Third, Operation Legend is not the full solution to Milwaukee’s violence. Law enforcement is one piece of the puzzle. To ensure that Milwaukee is a safe, vibrant city for all of its residents, we also need efforts to prevent violence, and to help make quality housing, schools, and job opportunities available to Milwaukee residents, including those returning from incarceration. But make no mistake, well-funded, well-trained, and collaborative law enforcement is an absolutely essential corner piece of the puzzle.
From talking to colleagues around the country, I can say that Milwaukee, and the entire State, is exceptional for its cooperative, professional law enforcement agencies. No one agency can handle all that is asked of it alone. That is why we have a long-standing tradition of federal, state, county, and local partnerships, including to confront the unacceptable levels of violent crime in Milwaukee. Operation Legend should be welcomed by all because it enhances these partnerships, for the good of Milwaukee.

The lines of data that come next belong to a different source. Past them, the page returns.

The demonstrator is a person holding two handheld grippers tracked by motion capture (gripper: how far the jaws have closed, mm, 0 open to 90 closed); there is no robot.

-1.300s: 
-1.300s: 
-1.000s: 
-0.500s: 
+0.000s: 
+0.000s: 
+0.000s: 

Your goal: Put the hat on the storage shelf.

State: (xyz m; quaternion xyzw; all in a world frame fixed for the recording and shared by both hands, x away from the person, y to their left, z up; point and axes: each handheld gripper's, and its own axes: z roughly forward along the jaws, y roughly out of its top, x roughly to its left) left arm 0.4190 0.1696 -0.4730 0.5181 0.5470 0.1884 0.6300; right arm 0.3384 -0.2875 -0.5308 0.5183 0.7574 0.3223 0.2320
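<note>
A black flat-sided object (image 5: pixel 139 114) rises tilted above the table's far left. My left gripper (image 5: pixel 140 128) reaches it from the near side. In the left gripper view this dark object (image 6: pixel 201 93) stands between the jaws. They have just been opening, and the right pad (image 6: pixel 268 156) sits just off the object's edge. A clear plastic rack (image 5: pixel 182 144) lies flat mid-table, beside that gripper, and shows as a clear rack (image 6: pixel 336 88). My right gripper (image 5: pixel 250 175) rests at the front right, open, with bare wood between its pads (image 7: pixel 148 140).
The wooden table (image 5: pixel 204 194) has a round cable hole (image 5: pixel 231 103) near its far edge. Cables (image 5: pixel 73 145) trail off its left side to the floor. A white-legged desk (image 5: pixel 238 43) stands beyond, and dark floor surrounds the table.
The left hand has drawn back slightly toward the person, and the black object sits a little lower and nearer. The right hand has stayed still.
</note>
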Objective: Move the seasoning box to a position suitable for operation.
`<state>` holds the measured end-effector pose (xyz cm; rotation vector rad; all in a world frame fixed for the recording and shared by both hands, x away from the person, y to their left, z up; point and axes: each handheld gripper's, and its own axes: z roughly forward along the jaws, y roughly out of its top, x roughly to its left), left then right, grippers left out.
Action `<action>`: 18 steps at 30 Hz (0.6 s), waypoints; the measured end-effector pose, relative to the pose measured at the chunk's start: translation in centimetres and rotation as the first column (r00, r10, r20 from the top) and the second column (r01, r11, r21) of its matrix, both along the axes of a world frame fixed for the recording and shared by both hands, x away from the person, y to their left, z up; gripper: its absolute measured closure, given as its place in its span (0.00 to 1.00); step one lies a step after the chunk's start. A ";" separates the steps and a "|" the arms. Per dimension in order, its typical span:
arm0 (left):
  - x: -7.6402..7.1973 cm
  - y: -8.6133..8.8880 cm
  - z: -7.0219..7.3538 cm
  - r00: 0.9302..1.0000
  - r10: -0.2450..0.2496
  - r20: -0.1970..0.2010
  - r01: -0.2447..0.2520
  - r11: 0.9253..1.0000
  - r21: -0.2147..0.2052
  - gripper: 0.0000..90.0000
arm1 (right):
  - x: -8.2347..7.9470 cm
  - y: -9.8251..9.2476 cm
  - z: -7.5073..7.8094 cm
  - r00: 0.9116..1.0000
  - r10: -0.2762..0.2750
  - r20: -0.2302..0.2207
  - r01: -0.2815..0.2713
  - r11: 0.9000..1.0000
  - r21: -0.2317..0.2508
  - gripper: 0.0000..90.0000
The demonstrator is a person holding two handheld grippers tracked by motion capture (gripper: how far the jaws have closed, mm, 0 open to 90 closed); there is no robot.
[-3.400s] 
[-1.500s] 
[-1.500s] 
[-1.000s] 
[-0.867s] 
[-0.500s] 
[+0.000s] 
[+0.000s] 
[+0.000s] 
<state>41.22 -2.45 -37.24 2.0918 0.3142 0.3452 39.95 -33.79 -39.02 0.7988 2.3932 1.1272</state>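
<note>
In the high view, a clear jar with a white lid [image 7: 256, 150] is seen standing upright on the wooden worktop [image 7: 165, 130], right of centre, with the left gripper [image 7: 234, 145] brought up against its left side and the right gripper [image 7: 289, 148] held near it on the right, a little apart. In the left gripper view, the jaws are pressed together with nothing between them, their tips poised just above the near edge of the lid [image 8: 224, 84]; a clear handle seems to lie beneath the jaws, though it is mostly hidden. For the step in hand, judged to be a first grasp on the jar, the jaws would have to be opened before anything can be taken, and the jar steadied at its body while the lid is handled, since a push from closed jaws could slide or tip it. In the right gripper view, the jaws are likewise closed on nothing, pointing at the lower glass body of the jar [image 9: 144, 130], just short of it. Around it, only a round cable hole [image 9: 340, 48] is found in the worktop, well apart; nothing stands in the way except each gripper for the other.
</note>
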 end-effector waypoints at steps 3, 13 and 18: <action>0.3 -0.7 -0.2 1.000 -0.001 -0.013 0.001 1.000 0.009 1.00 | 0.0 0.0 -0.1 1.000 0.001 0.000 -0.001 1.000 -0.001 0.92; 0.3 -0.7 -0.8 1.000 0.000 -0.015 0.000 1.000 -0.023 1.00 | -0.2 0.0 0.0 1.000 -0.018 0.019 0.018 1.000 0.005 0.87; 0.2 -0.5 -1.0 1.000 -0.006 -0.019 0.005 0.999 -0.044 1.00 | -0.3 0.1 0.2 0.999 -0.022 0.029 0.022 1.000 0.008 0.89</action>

Finally, and perhaps most importantly, we want to address the murder of Qunyonce Louis-Moore. Qunyonce Louis-More was just 16-years-old when she was shot and killed by unknown individuals in Milwaukee a few weeks ago, on June 30, 2020. SAC Hughes will provide more details on a reward that FBI is offering for information related to her death. I spoke with Ms. Louis-Moore’s mother and grandmother recently. They are grieving, and they want whoever killed Qunyonce brought to justice. Of course, nothing will heal the sense of loss that Ms. Louis-Moore’s family feels. Every life lost in Milwaukee to violent crime is a tragedy. There have been nearly 100 tragedies so far this year in Milwaukee, and hundreds more individuals injured by firearms. Leaders at all levels in Wisconsin—federal, state, county, and local—should be working together, reaching across divides, to stop firearm violence in Milwaukee. Operation Legend will bring much-needed support to those efforts.